The ownership landscape of Temenos has seen notable shifts over the past three to five years, influenced by both internal strategic decisions and external market dynamics. These changes reflect a broader trend of institutional investors increasing their stake in the company.

Development Date Impact
Hindenburg Research Allegations February 2024 Allegations of accounting irregularities, subsequently deemed inaccurate by an independent review in April 2024.
Sale of Multifonds Business February 2025 Divestment to Montagu Private Equity for approximately USD 400 million, enabling a focus on core digital banking platforms.
CEO Transition May 2024 Jean-Pierre Brulard appointed CEO.
Shareholder Vote on Compensation May 2025 The 2024 Compensation Report received approximately 33% shareholder approval, prompting a commitment to revise the 2026 long-term incentive plan.

Institutional investors now hold a significant portion of Temenos, with 64% of the company owned by institutions as of July 2025. This trend aligns with the broader financial technology sector's move towards cloud and SaaS models, and the increasing integration of AI in banking services. As of May 2025, 75% of banks are exploring generative AI, with about half already implementing or in the process of deploying it. Despite a recent dip in fintech funding, which has shifted investor focus towards profitability, incumbent banks are boosting investments in modular architectures. Temenos continues to adapt its strategy to these evolving market demands, with no current indications of privatization or new public listings, prioritizing responsiveness to shareholder feedback and its growth trajectory.

Icon Institutional Investor Dominance

Institutional investors represent a substantial majority of Temenos' ownership, holding 64% as of July 2025. This indicates a strong confidence from large financial entities in the company's market position and future prospects.

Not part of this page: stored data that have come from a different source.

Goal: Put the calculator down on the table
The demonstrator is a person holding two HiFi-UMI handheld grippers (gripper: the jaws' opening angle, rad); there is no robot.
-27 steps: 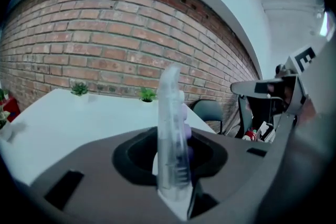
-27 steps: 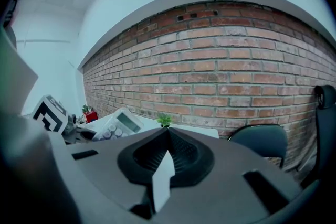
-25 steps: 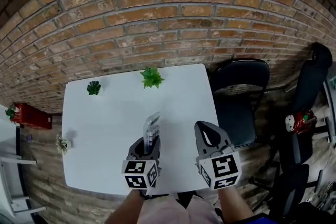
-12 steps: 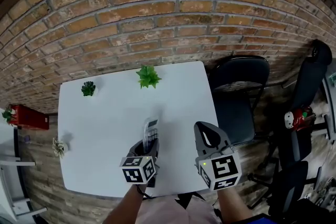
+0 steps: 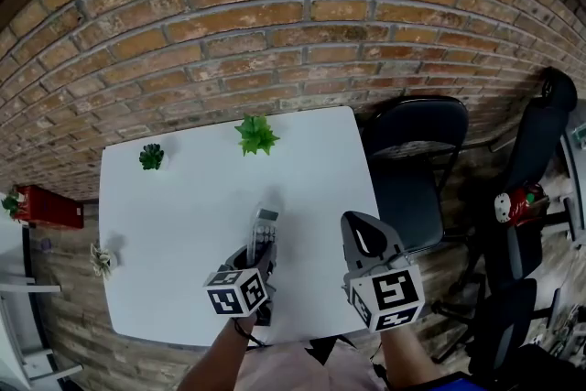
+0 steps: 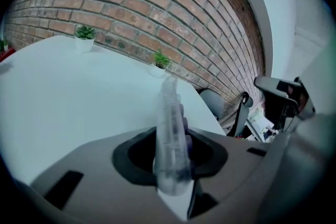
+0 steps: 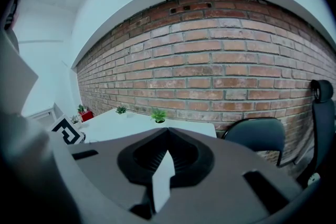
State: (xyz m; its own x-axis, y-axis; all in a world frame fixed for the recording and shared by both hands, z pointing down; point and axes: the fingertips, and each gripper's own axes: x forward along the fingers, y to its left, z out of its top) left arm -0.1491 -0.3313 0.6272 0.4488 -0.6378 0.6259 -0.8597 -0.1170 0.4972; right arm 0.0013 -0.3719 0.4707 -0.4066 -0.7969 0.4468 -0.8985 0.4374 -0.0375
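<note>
Head view: left gripper (image 5: 260, 250), lower centre, clamps the calculator (image 5: 265, 227). Its long axis points up-frame past the jaws, over the white table (image 5: 174, 215); contact unclear. Right gripper (image 5: 361, 232) sits just right, idle.
Left gripper view: calculator stands on edge, pinched by narrow jaws, tabletop below-left.
Right gripper view: jaws together, nothing between.

1 calc (image 5: 265, 227), 1 table (image 5: 183, 215), 2 tabletop plants (image 5: 256, 135) (image 5: 151, 157), 2 claws (image 5: 260, 250) (image 5: 363, 232).

Head cam: steeply down on table (image 5: 174, 224). L tool (image 5: 261, 250) & R tool (image 5: 359, 226) cams: low, close, facing brick wall (image 5: 275, 23); table shared.
</note>
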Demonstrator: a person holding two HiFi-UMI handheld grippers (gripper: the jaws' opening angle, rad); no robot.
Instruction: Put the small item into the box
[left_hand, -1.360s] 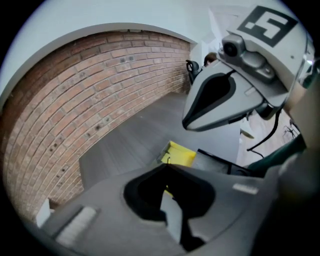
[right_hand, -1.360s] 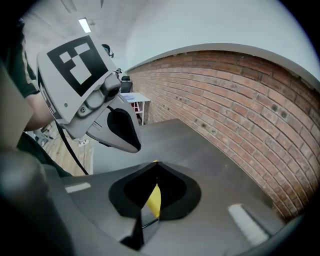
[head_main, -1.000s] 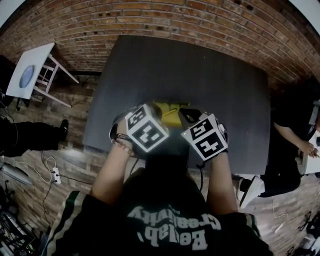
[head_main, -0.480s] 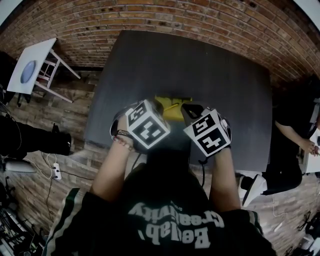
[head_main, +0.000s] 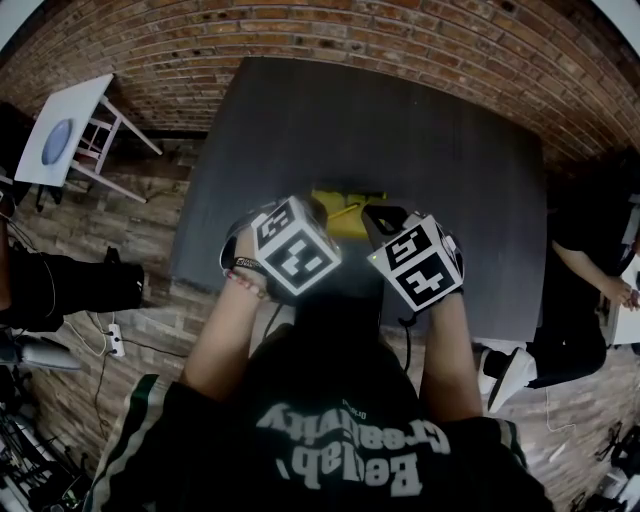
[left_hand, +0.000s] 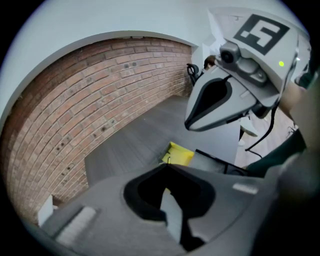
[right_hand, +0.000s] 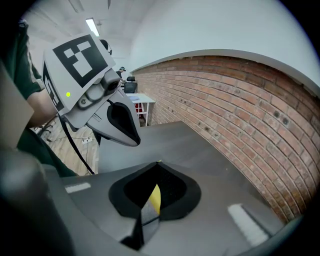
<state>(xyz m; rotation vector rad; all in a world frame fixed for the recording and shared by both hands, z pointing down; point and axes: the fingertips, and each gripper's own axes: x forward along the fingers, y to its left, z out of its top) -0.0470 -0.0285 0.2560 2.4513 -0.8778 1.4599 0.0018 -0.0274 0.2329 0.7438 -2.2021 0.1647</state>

Icon Strategic Divestment for Focus

The sale of the Multifonds business in February 2025 for USD 400 million signifies a strategic move. This allows Temenos to concentrate its resources and efforts on its core digital banking platforms and services.

Icon AI Integration and Cloud Adoption

Temenos is aligning with industry trends favoring cloud and SaaS models, alongside AI adoption in banking. The company is positioned to benefit from the widespread exploration of generative AI, with 75% of banks investigating its use.

Icon Shareholder Engagement and Governance

Recent shareholder feedback, particularly regarding executive compensation, highlights an increased focus on governance and alignment with investor expectations. The company is actively revising its incentive plans to address these concerns, demonstrating a commitment to Mission, Vision & Core Values of Temenos.